▶ _About this task_
When the string "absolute" is part of a line below, that line should be copied.

Source data
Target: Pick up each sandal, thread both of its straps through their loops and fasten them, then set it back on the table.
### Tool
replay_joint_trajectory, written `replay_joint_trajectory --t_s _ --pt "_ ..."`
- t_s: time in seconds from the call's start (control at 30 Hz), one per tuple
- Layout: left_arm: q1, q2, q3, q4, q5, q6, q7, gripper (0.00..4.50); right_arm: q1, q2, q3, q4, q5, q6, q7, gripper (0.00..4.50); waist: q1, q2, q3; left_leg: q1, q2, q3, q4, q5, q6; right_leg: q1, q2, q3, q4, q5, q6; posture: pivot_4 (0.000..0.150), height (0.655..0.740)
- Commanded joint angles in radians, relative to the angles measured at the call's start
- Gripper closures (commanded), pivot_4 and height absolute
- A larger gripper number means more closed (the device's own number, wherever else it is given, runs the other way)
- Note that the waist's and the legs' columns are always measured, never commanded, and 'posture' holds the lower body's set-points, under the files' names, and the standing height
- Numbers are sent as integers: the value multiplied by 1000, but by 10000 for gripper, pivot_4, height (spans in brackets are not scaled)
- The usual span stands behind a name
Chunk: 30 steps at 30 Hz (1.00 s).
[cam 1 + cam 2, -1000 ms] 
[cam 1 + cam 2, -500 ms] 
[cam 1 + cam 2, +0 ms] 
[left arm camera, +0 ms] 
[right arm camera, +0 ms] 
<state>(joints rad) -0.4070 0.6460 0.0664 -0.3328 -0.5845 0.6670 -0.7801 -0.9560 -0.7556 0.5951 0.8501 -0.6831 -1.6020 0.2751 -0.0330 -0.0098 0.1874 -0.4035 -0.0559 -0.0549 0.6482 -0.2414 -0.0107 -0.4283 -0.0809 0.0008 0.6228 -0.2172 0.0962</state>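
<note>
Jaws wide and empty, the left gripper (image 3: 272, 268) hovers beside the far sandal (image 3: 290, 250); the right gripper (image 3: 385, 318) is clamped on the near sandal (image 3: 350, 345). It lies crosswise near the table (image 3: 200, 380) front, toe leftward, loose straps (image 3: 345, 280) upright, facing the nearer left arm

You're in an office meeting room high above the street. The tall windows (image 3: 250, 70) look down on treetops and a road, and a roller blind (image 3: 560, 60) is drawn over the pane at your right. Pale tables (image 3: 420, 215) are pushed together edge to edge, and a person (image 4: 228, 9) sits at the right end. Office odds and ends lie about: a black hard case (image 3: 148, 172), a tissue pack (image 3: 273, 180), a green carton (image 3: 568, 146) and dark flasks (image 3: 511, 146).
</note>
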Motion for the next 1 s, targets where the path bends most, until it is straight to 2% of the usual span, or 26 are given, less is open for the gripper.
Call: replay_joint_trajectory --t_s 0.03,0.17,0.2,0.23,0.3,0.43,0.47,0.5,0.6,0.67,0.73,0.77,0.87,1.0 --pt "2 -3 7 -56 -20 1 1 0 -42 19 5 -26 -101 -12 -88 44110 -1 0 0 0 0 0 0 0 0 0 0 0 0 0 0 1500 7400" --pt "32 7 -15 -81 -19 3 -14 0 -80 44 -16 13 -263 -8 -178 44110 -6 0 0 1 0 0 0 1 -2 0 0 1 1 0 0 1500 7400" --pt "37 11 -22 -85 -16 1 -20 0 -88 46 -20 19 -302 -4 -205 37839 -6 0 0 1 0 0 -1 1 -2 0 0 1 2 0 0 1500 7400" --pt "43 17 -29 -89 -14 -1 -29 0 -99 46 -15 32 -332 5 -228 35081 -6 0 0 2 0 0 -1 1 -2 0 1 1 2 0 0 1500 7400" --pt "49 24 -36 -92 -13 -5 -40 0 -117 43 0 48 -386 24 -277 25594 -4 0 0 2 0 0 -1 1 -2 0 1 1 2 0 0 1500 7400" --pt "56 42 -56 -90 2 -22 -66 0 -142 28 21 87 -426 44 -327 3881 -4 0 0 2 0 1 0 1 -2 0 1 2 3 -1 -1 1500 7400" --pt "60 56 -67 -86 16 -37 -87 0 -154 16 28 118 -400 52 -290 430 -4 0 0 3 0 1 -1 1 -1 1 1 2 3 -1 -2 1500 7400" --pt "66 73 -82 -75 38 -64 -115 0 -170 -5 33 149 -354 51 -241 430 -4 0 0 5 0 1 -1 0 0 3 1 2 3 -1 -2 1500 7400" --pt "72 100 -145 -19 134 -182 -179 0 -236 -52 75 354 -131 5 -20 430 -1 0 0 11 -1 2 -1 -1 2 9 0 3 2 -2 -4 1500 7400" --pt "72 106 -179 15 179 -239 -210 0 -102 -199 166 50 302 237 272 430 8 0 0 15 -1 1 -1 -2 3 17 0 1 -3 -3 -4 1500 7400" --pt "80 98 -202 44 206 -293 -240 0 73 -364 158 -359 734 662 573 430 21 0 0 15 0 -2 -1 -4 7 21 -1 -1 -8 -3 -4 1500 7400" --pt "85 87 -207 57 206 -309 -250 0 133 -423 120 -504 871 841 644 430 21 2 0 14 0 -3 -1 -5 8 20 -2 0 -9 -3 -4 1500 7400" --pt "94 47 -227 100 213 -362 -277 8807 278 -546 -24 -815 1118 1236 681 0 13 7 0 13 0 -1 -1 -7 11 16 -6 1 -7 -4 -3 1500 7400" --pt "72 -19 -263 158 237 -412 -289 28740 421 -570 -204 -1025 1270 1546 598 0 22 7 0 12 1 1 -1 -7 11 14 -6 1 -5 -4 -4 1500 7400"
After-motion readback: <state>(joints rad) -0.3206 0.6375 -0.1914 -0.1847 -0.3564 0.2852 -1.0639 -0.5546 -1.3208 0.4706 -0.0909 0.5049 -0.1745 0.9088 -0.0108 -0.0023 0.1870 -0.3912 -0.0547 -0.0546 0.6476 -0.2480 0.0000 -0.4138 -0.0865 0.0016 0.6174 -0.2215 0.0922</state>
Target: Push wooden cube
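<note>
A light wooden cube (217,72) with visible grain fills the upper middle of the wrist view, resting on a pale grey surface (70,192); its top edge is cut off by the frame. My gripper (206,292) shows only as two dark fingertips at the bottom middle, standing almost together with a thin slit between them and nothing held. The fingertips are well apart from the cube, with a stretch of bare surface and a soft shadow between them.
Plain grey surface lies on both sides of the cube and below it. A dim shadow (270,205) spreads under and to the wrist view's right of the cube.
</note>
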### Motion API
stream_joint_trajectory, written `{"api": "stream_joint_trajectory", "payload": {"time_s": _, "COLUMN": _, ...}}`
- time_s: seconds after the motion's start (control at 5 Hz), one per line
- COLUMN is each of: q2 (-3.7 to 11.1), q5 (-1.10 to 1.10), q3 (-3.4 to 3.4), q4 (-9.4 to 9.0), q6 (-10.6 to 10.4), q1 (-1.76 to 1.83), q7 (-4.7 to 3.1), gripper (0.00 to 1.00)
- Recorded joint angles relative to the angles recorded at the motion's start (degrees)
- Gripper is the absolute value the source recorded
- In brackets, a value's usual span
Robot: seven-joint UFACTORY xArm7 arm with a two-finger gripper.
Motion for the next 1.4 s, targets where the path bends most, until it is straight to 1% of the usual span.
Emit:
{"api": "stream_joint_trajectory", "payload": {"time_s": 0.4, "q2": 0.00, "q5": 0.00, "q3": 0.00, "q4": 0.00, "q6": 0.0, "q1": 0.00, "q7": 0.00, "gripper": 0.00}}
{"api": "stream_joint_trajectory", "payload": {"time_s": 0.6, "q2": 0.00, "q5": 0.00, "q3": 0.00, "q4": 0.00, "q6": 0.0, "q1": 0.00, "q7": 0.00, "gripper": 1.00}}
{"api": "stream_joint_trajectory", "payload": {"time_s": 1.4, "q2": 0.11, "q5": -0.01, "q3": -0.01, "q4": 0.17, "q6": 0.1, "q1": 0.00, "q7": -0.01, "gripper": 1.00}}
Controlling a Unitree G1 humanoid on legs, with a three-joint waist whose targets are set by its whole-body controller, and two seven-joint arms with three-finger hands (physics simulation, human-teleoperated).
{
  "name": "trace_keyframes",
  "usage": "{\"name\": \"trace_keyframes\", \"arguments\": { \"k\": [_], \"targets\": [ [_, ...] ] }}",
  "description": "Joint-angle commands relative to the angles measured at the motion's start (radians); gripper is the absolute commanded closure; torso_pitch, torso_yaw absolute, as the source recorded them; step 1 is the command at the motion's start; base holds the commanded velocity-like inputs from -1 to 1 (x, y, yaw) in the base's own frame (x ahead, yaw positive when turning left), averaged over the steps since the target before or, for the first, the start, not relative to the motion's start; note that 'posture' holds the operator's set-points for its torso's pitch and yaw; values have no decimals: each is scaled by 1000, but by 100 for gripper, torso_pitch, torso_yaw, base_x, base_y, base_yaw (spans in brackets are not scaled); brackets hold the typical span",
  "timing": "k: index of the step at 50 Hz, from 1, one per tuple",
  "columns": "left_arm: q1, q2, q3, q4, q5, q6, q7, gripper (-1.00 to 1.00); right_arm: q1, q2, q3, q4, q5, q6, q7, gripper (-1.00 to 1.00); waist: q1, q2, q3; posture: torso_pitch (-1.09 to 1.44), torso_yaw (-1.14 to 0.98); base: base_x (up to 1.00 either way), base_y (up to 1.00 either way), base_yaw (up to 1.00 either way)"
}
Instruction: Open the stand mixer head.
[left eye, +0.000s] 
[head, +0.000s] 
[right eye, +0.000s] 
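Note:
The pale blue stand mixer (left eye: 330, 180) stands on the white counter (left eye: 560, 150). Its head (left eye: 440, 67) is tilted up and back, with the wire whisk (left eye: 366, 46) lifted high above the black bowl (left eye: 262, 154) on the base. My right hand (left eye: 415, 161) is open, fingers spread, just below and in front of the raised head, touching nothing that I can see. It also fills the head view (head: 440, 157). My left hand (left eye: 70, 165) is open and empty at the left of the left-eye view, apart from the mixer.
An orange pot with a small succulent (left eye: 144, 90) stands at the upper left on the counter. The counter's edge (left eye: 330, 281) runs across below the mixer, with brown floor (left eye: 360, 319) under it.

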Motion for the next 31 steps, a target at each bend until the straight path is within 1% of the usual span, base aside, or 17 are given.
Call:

▶ _Your solution_
- Gripper closures (commanded), pivot_4 and height absolute
- Gripper is the absolute value the source recorded
  "description": "Joint-angle commands relative to the angles measured at the motion's start (radians); gripper is the absolute commanded closure; torso_pitch, torso_yaw absolute, as the source recorded them; step 1 is the command at the motion's start; base holds the commanded velocity-like inputs from -1 to 1 (x, y, yaw) in the base's own frame (x ahead, yaw positive when turning left), averaged over the steps since the target before or, for the first, the start, not relative to the motion's start; note that 'posture' holds the operator's set-points for its torso's pitch and yaw; values have no decimals: each is scaled by 1000, but by 100 for gripper, torso_pitch, torso_yaw, base_x, base_y, base_yaw (spans in brackets are not scaled); brackets hold the typical span",

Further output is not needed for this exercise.